If you were looking at the radar last night, you will probably agree that migration is definitely upon us. It was the first night where we had a fairly decent number of birds moving across northern Utah. Let's jump right into it and show a screen capture from a few minutes before midnight:
Although we are still on the lighter side of migration, this was by far the heaviest movement of the season mostly between 5-10 dBz. If you look over the Wasatch range you can see some of the darker blue where there appears to be higher concentrations of birds. Given that, today would probably be a good day to get out and check your local watering hole, patch of trees, or anywhere else where early songbird migrants, and right on schedule shorebird migrants might be.
Hopefully with a few more days of nice weather we can have a couple more nights like this before the coming storms slow things down.
Over the weekend migration was pretty light, but there was some interesting movement.

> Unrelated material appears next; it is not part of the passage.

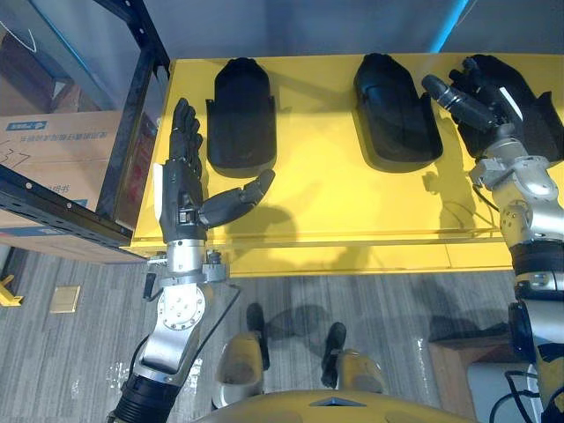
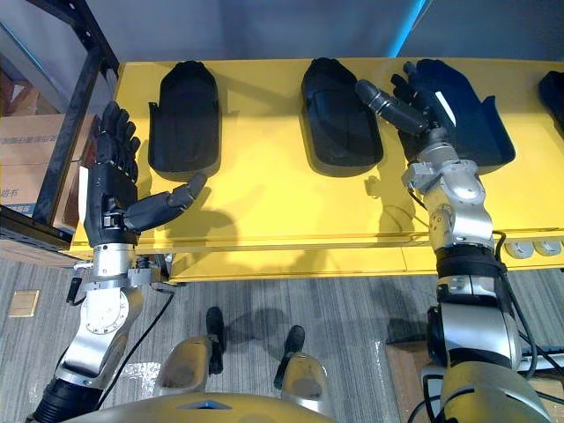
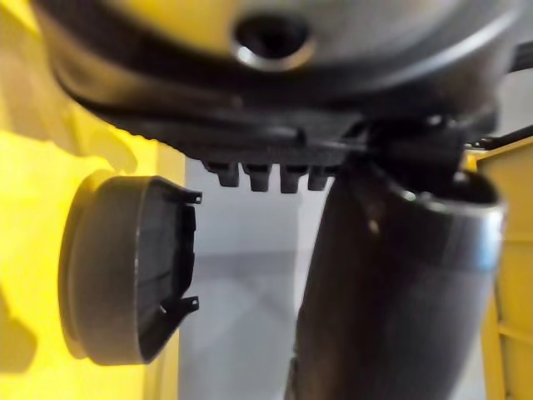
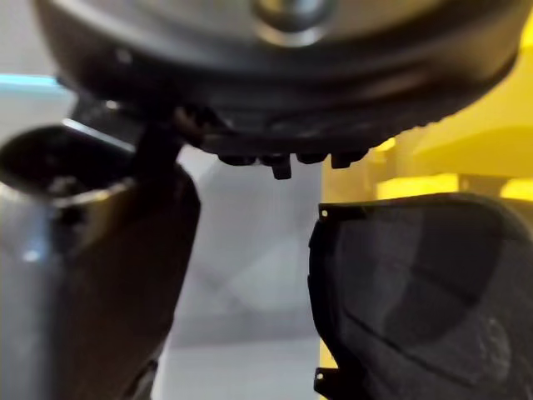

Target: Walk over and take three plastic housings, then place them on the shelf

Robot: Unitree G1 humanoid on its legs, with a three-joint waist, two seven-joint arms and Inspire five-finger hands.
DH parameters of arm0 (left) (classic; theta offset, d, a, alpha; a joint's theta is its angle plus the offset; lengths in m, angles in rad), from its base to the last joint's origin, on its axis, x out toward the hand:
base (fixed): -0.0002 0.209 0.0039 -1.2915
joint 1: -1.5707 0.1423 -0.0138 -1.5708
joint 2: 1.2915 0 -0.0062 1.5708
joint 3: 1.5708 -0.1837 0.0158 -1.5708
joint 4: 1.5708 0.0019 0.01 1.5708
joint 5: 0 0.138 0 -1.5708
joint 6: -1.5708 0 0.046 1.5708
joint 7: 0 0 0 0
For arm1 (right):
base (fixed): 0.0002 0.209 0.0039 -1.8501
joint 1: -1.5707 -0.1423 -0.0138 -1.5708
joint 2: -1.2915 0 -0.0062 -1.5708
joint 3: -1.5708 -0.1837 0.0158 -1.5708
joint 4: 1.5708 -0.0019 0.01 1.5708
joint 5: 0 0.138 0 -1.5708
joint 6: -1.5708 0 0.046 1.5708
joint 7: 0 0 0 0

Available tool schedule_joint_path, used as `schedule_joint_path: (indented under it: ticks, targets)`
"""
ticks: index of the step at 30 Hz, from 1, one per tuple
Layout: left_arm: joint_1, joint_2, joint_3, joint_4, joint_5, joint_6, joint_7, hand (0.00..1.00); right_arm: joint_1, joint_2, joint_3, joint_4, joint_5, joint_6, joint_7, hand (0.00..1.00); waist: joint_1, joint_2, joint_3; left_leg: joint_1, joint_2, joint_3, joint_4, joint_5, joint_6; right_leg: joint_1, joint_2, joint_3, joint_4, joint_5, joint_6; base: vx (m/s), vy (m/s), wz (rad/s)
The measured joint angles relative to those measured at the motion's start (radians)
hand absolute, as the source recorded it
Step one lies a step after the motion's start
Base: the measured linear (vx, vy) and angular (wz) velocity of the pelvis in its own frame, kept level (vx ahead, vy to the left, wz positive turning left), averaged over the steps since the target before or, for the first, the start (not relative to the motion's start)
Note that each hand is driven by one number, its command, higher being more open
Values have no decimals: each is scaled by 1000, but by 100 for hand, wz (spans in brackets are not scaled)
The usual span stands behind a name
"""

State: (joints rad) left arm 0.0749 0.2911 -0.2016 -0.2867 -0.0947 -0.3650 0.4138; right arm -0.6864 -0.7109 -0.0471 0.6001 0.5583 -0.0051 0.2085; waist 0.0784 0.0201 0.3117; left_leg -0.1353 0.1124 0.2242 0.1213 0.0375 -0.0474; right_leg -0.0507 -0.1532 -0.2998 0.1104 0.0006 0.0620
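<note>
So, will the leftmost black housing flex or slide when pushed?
Probably stiff: the leftmost housing looks like a moulded hollow shell, so likely light. Lying flat on the smooth yellow table, it would probably slide, not tip.

Three black plastic housings lie flat in a row on the yellow table [image 2: 264, 203], well apart: left housing [image 2: 183, 115], middle housing [image 2: 339, 110], right housing [image 2: 480, 132]. Each has its rounded end far, its squared end near. A fourth housing [image 2: 553, 92] peeks in at the right edge.

Workshop: yellow bench [image 1: 335, 229], steel shelf [image 1: 137, 132], cartons [image 1: 53, 150]
</note>
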Motion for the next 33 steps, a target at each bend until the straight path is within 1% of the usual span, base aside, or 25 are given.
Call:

Of note was the fact that there was a stream of higher reflectivity over the Wasatch Mountains both Friday and Saturday Night. In the image below (Saturday at 11:54pm) the area surrounded in yellow has a distinct north south line of blue. The browns over most of the image are very low density objects--often associated with being insects, dust or other objects.
On both nights around 10pm the radar was a little more interesting when what appeared to be large numbers of birds leaving the north end of the Great Salt Lake and the Wasatch Range showed up on radar shortly disappearing to the north into Idaho. Here is an animation from Friday Night between 9 and 10pm:
You can see at the beginning there isn't much happening then all of the sudden the top of the images is filled with blues and greens expanding northward. By midnight things were rather slow and the radar looked very similar to the one from Saturday night.
Finally, on Thursday night migration in Utah was extremely slow. I thought with the storms having passed things would pick up quickly--but it took a couple nights to get moving. However, while we were having a slow night in Utah, that southeast United States was having what they would call a slower than average April night:
We can only dream of nights like that out west. Happy Migration Everyone.